A Robust Deep Learning Framework for Detecting Real and AI-Generated Images Using Multi-Generator and Multi-Scale Feature Analysis | IJCT Volume 13 – Issue 1 | IJCT-V13I1P20
A Robust Deep Learning Framework for Detecting Real and AI-Generated Images Using Multi-Generator and Multi-Scale Feature Analysis | IJCT Volume 13 – Issue 1 | IJCT-V13I1P20
The rapid advancement of generative models such as GANs, autoencoders, and diffusion architectures has significantly increased the realism of synthetic images, creating challenges for reliable real-versus-fake image classification.
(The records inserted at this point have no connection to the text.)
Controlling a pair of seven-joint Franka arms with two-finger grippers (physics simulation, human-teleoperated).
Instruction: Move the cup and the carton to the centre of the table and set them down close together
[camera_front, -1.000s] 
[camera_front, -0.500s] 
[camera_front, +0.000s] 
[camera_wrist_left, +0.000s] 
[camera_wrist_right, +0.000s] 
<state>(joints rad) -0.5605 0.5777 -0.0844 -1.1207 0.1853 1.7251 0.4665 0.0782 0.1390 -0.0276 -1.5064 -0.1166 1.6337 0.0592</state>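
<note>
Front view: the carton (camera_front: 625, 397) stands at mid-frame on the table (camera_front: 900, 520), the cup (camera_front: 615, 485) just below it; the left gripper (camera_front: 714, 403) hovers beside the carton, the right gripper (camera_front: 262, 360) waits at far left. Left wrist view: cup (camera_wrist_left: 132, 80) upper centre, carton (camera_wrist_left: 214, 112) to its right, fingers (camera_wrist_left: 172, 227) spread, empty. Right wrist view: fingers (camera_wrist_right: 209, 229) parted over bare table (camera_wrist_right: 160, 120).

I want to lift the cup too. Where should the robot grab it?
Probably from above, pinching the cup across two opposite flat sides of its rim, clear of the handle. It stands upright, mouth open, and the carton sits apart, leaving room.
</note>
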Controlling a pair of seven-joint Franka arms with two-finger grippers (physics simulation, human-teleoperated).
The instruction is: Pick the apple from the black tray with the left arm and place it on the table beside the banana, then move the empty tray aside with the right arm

This research proposes a robust deep learning framework capable of generalizing across multiple AI image generators while accurately distinguishing real images from synthetic content. To address existing research gaps—limited cross-generator generalization, insufficient fine-grained artifact detection, and lack of real-world distortions—a unified and diverse dataset was constructed by integrating real images, DeepFake Detection (DFDC) data, StyleGAN-generated images, ProGAN/PGGAN outputs, and Stable Diffusion synthetic images sourced from Kaggle. All images were standardized and augmented with real-world distortions such as compression artifacts, low-light noise, blur, and occlusions to enhance deployment robustness.A hybrid deep learning architecture was developed that combines CNN backbone networks with Vision Transformer (ViT) layers, multi-scale feature pyramid modules, and attention-based fusion blocks to capture both global semantics and subtle generative artifacts. The model was trained with stratified sampling, transfer learning, and controlled augmentation strategies. Comprehensive evaluation using accuracy, precision–recall, F1-score, ROC-AUC, and cross-generator testing demonstrates that the framework provides strong generalization to unseen generative models, including diffusion-based datasets. Results show significant improvements in robustness against real-world distortions and variability, enabling reliable application in digital forensics, content authentication, and AI-generated media regulation. The proposed system provides a promising pathway toward universal detectors capable of adapting to rapidly evolving generative technologies.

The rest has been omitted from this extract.